Town in the U.S. state of Wisconsin

Vilas is a town in Langlade County, Wisconsin, United States. The population was 226 at the 2020 census.

==Geography==
Vilas is in western Langlade County, bordered to the west by Lincoln County. It is 18 mi northwest of Antigo, the county seat. According to the United States Census Bureau, the town has a total area of 92.8 sqkm, of which 0.07 sqkm, or 0.08%, are water. Most of the town is drained by southwestward-flowing tributaries of the Pine River, which joins the Wisconsin River south of Merrill. The southeastern and northeastern corners of the town, however, drain east to the West Branch of the Eau Claire River, leading to the Wisconsin River, south of Wausau.

==Demographics==
As of the census of 2000, there were 249 people, 97 households, and 64 families residing in the town. The population density was 6.9 people per square mile (2.7/km^{2}). There were 161 housing units at an average density of 4.5 per square mile (1.7/km^{2}). The racial makeup of the town was 100% White.

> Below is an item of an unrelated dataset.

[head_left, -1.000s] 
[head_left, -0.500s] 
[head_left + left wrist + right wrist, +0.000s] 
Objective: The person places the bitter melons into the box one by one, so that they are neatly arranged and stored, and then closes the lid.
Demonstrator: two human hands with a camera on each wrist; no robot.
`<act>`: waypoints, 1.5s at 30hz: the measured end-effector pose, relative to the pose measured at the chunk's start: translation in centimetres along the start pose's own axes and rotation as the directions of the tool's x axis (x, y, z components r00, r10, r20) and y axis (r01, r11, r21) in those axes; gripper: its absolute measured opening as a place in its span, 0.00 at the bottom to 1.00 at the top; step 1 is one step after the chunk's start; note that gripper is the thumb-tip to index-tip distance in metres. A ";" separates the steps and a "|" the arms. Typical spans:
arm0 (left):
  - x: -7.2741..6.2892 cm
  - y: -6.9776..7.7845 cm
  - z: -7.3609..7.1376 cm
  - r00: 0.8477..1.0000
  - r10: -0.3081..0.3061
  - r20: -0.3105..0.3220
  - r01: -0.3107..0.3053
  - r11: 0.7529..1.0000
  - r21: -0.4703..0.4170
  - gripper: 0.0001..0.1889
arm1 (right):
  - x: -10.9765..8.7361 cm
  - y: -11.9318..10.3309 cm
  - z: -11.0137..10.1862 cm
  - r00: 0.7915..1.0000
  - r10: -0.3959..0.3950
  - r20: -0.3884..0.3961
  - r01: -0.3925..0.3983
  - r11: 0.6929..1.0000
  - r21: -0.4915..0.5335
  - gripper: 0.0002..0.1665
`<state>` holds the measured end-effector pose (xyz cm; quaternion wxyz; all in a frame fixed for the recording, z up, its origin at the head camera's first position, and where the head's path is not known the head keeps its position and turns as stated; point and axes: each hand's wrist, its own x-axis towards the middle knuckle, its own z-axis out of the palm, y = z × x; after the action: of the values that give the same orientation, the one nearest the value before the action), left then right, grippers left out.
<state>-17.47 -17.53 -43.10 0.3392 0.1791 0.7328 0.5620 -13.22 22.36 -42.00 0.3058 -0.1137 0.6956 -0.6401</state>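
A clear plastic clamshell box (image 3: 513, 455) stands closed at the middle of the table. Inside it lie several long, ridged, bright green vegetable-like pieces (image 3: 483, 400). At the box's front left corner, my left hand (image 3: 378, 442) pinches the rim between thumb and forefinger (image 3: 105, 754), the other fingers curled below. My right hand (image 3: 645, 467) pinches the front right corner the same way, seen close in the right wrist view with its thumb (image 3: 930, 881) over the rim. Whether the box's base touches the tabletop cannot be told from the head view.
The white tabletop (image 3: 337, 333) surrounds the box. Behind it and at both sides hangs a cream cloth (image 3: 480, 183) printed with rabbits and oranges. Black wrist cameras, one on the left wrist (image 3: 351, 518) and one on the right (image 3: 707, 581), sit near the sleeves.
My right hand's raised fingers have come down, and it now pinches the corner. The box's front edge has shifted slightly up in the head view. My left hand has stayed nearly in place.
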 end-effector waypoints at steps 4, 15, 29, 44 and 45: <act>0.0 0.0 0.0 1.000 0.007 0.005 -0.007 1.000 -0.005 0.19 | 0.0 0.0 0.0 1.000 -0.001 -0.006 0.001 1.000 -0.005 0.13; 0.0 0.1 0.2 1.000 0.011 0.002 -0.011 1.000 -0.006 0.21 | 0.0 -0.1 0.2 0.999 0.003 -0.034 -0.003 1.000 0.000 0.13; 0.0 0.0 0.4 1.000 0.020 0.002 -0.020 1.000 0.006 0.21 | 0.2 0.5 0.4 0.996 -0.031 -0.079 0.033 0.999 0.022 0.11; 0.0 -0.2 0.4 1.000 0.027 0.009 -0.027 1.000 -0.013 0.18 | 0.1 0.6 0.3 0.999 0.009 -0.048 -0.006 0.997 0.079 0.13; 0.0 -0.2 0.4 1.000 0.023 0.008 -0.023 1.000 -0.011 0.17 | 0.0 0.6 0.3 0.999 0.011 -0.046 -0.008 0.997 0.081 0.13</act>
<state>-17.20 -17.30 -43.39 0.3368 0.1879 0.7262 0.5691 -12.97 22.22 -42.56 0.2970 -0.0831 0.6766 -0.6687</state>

There were 97 households, out of which 29.9% had children under the age of 18 living with them, 59.8% were married couples living together, 3.1% had a female householder with no husband present, and 33% were non-families. 27.8% of all households were made up of individuals, and 11.3% had someone living alone who was 65 years of age or older. The average household size was 2.57 and the average family size was 3.23.

In the town, the population was spread out, with 24.5% under the age of 18, 6.8% from 18 to 24, 28.1% from 25 to 44, 28.9% from 45 to 64, and 11.6% who were 65 years of age or older. The median age was 39 years. For every 100 females, there were 96.1 males. For every 100 females age 18 and over, there were 108.9 males.

The median income for a household in the town was $30,417, and the median income for a family was $42,083. Males had a median income of $26,979 versus $15,833 for females. The per capita income for the town was $14,423. About 3.7% of families and 7.1% of the population were below the poverty line, including 11.3% of those under the age of eighteen and 12.9% of those 65 or over.